April 7, 2009 9:13 pm

If I recall correctly from a talk by Ron Graham not too long ago, he mentioned that the trick of moving some terms to the other side and squaring, and repeating the process will ultimately give an inequality (to be checked) of the form “E <= F?” where E and F are expressions in which the operations are addition, subtraction, multiplication and squaring and the operands are a_1, a_2, …, a_n and k. Clearly without the squaring operation, both E and F can be evaluated in polynomial time. But in this case, there will be O(n) squaring operations and hence brute-force will obviously not work.

Here is a possible way to make progress on this problem: Given two such expressions E and F (as above), can we compute the sizes of expressions E and F? (i.e., the number of digits in E and F)? Can we compute the first (leading) digits of E and F?

I think there is a polynomial time algorithm for these two problems. (For example, an interesting special case is when the only operation is squaring. In this case, the problem boils down to the following: Given two positive integers A and B, compute the number of digits in A^B. Also compute the first digit of A^B. A polynomial time algorithm for these two problems was presented in:

Mika Hirvensalo, Juhani Karhumäki: Computing Partial Information out of Intractable One – The First Digit of 2 n at Base 3 as an Example. MFCS 2002:319-327.)
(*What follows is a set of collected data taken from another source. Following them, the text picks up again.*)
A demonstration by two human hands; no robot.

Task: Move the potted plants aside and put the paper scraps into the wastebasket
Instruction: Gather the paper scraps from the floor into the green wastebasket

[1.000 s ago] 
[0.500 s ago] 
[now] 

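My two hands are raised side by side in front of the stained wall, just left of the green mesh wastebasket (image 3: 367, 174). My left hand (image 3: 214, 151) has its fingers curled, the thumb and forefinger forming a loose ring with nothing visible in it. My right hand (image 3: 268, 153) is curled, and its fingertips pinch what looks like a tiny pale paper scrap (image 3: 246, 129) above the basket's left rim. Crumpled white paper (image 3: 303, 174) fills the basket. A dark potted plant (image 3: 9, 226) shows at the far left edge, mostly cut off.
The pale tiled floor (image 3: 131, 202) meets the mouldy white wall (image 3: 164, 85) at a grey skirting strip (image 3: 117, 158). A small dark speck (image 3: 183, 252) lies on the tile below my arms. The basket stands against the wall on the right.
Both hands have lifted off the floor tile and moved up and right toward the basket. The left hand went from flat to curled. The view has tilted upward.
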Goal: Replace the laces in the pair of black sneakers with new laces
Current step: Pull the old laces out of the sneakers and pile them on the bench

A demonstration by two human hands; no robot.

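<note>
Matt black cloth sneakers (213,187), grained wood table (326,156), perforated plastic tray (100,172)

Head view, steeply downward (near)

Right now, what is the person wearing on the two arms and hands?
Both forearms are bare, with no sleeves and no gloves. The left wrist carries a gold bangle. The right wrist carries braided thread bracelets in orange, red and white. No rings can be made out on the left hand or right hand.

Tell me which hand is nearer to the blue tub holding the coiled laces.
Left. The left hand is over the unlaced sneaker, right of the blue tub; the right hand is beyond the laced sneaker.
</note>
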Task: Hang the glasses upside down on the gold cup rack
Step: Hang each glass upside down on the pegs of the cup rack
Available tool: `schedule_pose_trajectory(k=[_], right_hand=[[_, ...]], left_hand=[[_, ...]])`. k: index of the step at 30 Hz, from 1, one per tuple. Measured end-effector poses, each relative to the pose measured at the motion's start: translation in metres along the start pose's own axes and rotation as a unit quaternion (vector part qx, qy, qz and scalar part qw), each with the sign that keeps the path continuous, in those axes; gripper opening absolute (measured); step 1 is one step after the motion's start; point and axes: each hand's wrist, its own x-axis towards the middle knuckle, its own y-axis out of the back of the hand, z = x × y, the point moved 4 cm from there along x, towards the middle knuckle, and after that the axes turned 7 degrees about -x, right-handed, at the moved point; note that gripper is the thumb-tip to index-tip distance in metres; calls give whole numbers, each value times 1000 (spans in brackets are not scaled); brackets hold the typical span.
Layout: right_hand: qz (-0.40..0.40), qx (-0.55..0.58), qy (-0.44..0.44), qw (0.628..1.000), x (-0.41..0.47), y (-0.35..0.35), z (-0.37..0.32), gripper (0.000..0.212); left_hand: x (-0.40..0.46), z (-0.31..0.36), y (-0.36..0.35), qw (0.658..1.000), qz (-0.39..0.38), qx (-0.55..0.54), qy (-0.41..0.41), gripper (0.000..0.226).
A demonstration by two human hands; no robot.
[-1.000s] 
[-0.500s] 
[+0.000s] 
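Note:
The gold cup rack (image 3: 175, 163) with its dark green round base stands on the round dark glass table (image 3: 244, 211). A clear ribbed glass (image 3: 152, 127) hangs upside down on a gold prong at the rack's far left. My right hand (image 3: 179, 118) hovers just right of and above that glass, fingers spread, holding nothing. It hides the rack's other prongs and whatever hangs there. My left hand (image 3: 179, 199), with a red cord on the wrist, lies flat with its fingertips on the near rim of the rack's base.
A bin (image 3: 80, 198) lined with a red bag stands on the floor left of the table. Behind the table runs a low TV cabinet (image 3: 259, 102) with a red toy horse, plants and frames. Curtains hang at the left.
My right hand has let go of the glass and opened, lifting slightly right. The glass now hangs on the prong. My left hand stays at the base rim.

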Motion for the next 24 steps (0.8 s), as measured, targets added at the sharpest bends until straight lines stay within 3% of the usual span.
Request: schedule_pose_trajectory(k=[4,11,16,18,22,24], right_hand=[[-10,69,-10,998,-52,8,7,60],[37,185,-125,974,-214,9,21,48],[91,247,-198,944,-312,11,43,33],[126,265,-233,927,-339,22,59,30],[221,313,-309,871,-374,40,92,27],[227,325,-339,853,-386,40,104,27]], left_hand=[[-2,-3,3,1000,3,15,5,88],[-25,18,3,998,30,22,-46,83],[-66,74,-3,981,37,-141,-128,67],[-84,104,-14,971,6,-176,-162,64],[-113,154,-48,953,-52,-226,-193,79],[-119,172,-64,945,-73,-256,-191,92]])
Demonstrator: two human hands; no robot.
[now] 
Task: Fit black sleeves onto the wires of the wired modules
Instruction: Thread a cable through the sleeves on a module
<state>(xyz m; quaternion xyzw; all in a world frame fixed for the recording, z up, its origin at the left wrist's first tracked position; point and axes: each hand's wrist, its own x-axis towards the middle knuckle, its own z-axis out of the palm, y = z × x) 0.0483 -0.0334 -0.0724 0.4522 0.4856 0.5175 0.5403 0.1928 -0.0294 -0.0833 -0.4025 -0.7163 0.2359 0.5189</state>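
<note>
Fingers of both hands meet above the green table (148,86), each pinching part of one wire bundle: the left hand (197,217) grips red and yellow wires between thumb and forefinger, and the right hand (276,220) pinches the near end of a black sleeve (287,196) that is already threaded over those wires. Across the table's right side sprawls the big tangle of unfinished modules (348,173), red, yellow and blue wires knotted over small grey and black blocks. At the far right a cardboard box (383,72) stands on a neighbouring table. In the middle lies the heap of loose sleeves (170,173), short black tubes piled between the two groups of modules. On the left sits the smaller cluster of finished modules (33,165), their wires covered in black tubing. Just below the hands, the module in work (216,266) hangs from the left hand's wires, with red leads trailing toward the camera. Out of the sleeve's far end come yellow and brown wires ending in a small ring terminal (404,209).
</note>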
The basic idea to attack the original problem is: First compute the lengths of E and F, in the only case of tie, proceed to compute the first few digits of E and F etc. But this may not work if the number of digits we may need to resolve a tie in the worst-case is exponential in the size of E and F.

17. April 9, 2009 9:28 am

A small comment: This problem was posted to the Open Problem Garden by someone with the username “abie” and not by Michel Goemans. Michel Goemans is given tentatively as the originator of the problem; this is surely incorrect. As a registered user of the Open Problem Garden, you can correct this entry by replacing “Michel Goemans” with the true originator of the problem (Graham? or someone else?). You can also expand the entry, e.g., by adding more references.

April 9, 2009 4:50 pm

…Often we find in mathematics and logic it is those problems which we attach our names to variables which become the “boson”(unviewable+biased) due to exaggerant claims of ownership.